On September 15, 2015, in connection with his appointment as Chief Revenue Officer of the Company, we granted Mr. Nafus 275,000 options under our 2012 Stock Plan with 25% of the total option shares vesting on the first anniversary of the grant date and the remainder vesting quarterly thereafter over the next 3 year period in equal increments of 6.25% of the aggregate amount of such shares . The award will vest in full upon the occurrence of both (x) a change in control, (y) followed by the earliest to occur of: (i) a termination of Mr. Nafus’ service without cause by the Company or any successor thereto, (ii) a diminution in duties, or (iii) the 12 month anniversary of the occurrence of the change in control so long as Mr. Nafus’ service with the Company or any successor thereto is continuous from the grant date through such date.

Retention Agreements

On October 2, 2006, we entered into retention agreements with each of Messrs. Arends, Caldwell and Christothoulou, which provide that in the event of a change of control, each of Messrs. Arends, Caldwell and Christothoulou would be entitled to a lump sum payment equal to two times the amount calculated by adding (1) his annual salary at that time plus (2) the greater of (a) any bonus he earned with respect to the prior fiscal year, or (b) his pro rata portion of the aggregate bonus pool under our Incentive Plan for the current year assuming achievement under the Incentive Plan of the maximum performance targets for such year. With respect to Messrs. Arends, Caldwell and Christothoulou, if within twelve (12) months following a change of control: (1) the Company shall terminate his employment with the Company without cause, or (2) he shall voluntarily terminate such employment for good reason, the Company shall provide reimbursement of health care premiums for him and his dependents, for a period of eighteen (18) months from the date of his termination, to the extent that he is eligible for and elects continuation coverage under COBRA (provided that such reimbursement shall terminate upon commencement of new employment by an employer that offers health care coverage to its employees). In the event that any portion of these payments or benefits which such individuals are entitled to receive in connection with a change of control transaction constitute “parachute payments” under Section 280G(b)(2) of the Internal Revenue Code of 1986, as amended, then the Company will “gross-up” the payment to cover all applicable excise taxes on such parachute payments (including income and excise taxes on such gross-up payment).

 

30


The following table describes our estimated potential payments and the estimated value of any accelerated vesting of stock options, restricted stock or restricted stock units to our NEOs upon a change of control of Marchex and/or termination of employment, assuming such change of control or termination of employment occurred on December 31, 2015. The amounts contained in the table are based on each NEO’s period of employment and compensation as of December 31, 2015 and, where applicable, the closing price of Marchex common stock on December 31, 2015. The table presents estimates of incremental amounts that would become payable had a triggering event occurred on December 31, 2015 and does not include amounts that were earned and payable as of that date regardless of the occurrence of a triggering event. The actual amounts to be paid and the value of any accelerated vesting of stock options, restricted stock or restricted stock units can be determined only at the time of a triggering event, and are dependent upon the facts and circumstances then applicable.
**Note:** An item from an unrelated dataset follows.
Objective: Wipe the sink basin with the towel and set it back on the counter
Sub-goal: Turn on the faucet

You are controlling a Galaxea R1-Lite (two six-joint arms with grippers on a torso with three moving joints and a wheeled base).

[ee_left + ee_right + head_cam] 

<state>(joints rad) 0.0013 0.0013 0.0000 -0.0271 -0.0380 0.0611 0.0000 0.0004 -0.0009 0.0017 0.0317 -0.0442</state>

POTENTIAL PAYMENTS UPON TERMINATION OR CHANGE IN CONTROL

 

Potential Payments upon Termination or Change in Control

 

Name

   Change in
Control without
Termination of
Employment(1)($)
     Change in
Control with
Termination of
Employment
without Cause
or Resignation
for Good
Reason(2)($)
     Termination  of
Employment
without Cause

or Resignation
for Good Reason
without Change
in Control (3)($)
 

Michael Arends

        

Salary and Bonus Payments(4)

     1,456,000         1,456,000         —     

Severance Payments

     —           280,000         280,000   

Value of Accelerated Option Awards(5)

     —           —           —     

Value of Accelerated Restricted Stock Awards(6)
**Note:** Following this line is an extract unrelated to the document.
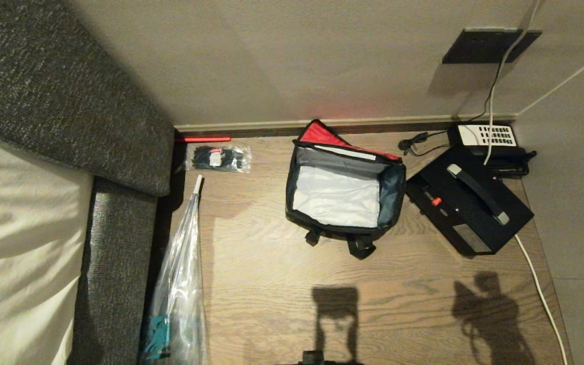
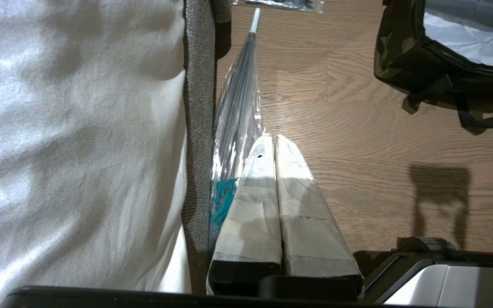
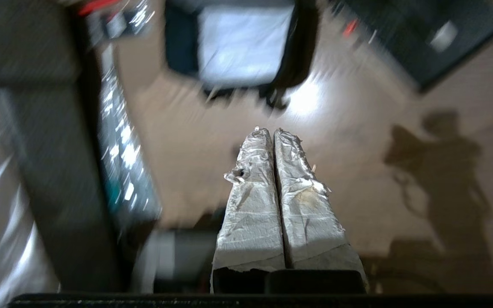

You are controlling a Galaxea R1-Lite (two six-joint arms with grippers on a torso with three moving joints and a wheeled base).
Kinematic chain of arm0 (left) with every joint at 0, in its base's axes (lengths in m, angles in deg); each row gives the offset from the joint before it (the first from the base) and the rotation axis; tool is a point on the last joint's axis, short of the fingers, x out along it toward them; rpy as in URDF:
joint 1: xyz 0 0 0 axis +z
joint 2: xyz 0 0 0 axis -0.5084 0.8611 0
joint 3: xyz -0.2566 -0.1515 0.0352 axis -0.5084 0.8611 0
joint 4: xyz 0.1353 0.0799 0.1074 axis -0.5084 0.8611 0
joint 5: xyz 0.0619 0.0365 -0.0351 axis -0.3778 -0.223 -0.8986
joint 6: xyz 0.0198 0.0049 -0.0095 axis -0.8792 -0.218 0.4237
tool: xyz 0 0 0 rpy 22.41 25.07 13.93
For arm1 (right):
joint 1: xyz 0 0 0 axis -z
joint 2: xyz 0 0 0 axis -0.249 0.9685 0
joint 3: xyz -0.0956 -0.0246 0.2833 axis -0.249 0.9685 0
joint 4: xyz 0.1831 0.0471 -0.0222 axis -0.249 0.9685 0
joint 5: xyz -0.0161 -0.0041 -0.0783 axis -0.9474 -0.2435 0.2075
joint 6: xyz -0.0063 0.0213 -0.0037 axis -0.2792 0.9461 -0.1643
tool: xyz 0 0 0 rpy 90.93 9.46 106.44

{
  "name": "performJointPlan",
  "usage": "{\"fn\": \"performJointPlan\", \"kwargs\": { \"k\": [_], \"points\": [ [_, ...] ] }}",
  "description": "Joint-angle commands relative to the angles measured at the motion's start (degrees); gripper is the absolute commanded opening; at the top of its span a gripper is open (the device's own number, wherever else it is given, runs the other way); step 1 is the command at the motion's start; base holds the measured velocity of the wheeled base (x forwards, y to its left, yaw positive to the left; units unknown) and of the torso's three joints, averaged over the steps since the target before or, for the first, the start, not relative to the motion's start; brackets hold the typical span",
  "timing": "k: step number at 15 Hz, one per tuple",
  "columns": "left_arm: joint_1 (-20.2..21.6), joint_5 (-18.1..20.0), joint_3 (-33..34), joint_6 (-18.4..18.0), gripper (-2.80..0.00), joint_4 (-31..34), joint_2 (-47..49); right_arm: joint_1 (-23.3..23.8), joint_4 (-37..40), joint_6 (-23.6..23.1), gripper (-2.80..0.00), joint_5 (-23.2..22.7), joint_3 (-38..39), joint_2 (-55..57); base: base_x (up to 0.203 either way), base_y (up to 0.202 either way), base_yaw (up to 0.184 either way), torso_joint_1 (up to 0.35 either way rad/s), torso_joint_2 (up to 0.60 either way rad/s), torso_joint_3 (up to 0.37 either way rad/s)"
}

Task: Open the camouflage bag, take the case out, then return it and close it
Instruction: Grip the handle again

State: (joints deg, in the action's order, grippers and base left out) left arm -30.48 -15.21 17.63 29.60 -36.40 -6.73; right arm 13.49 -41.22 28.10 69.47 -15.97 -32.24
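With the case (image 1: 467, 203) lying on the floor just right of the open, empty camouflage bag (image 1: 345, 190), part your right gripper (image 3: 273, 133)'s pressed-together fingers before reaching for its handle (image 1: 477, 193).

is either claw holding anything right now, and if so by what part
Nothing is held. The left claw and right claw are both shut on nothing, above the wooden floor.

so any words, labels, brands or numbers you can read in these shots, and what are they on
None can be read.
Case: pale label patches, too small to read.
Telephone: keypad markings, too small.
Clear packet: white tag, blurred.
Camouflage bag: no text visible.
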Motion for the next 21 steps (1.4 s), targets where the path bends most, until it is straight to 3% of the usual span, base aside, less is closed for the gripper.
{"fn": "performJointPlan", "kwargs": {
  "k": [1, 4, 7, 8, 10, 13, 15, 18, 20, 21],
  "points": [
    [0.01, 0.01, 0.01, 0.02, -2.80, -0.01, 0.00, -0.25, -6.67, 0.50, -2.80, 3.70, -1.90, 20.57, 0.000, 0.000, 0.000, 0.000, 0.00, 0.000],
    [0.01, 0.01, 0.01, 0.02, -2.80, -0.01, 0.00, -0.35, -13.80, 4.47, -2.80, 6.79, 0.39, 34.25, 0.000, 0.000, 0.000, 0.000, 0.00, 0.000],
    [0.01, 0.01, 0.01, 0.02, -2.80, -0.01, 0.00, -0.25, -22.78, 8.40, -2.80, 1.99, 4.58, 44.33, 0.000, 0.000, 0.000, 0.000, 0.00, 0.000],
    [0.01, 0.01, 0.01, 0.02, -2.80, -0.01, 0.00, -0.14, -26.24, 8.44, 0.00, 1.17, 4.46, 47.50, 0.000, 0.000, 0.000, 0.000, 0.00, 0.000],
    [0.01, 0.01, 0.01, 0.02, -2.80, -0.01, 0.00, 1.00, -33.07, 4.50, 0.00, 0.82, 2.24, 52.86, 0.000, 0.000, 0.000, 0.000, 0.00, 0.000],
    [0.01, 0.01, 0.01, 0.02, -2.80, -0.01, 0.00, 3.88, -37.13, -13.13, 0.00, 6.34, -0.63, 61.54, 0.000, 0.000, 0.000, 0.000, 0.00, 0.000],
    [0.01, 0.01, 0.01, 0.02, -2.80, -0.01, 0.00, 4.33, -42.66, -21.89, 0.00, 16.11, -0.80, 66.42, 0.000, 0.000, 0.000, 0.000, 0.00, 0.000],
    [0.01, 0.01, 0.01, 0.02, -2.80, -0.01, 0.00, 2.69, -57.60, -34.54, 0.00, 33.05, 0.20, 72.49, 0.000, 0.000, 0.000, 0.000, 0.00, 0.000],
    [0.01, 0.01, 0.01, 0.02, -2.80, -0.01, 0.00, 0.61, -68.85, -39.57, 0.00, 39.54, 0.75, 75.66, 0.000, 0.000, 0.000, 0.000, 0.00, 0.000],
    [0.01, 0.01, 0.01, 0.02, -2.80, -0.01, 0.00, 0.31, -73.88, -46.03, 0.00, 43.16, 1.12, 76.61, 0.000, 0.000, 0.000, 0.000, 0.00, 0.000]
  ]
}}
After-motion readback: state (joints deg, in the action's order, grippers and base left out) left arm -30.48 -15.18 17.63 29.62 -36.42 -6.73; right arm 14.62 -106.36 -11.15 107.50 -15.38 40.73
     —           —           —     

Health Benefits(7)

     —           31,266         —     

Estimated 280G Gross-Up(8)

     —           —           —     

Ethan Caldwell

        

Salary and Bonus Payments(4)

     1,326,000         1,326,000         —     

Severance Payments

     —           —           —     

Value of Accelerated Option Awards(5)

     —           —           —     

Value of Accelerated Restricted Stock Awards(6)

     —           17,834         —     

Health Benefits(7)

     —           31,266         —     

Estimated 280G Gross-Up(8)

     —           —           —     

Peter Christothoulou

        

Salary and Bonus Payments(4)

     1,326,000         1,326,000         —     

Severance Payments

     —           —           —     

Value of Accelerated Option Awards(5)

     —           —           —     

Value of Accelerated Restricted Stock Awards(6)

     —           24,776         —     

Health Benefits(7)

     —           31,266         —     

Estimated 280G Gross-Up(8)

     —           —           —     

Clark Kokich

        

Salary and Bonus Payments

     —           —           —     

Severance Payments

     —           —           —     

Value of Accelerated Option Awards(5)

     —           —           —     

Value of Accelerated Restricted Stock Awards(6)

     —           101,263         —     

Health Benefits

     —           —           —     

Estimated 280G Gross-Up

     —           —           —     

Gary Nafus

        

Salary and Bonus Payments

     —           —           —     

Severance Payments

     —           325,000         325,000   

Value of Accelerated Option Awards(5)

     —           —           —     

Value of Accelerated Restricted Stock Awards(6)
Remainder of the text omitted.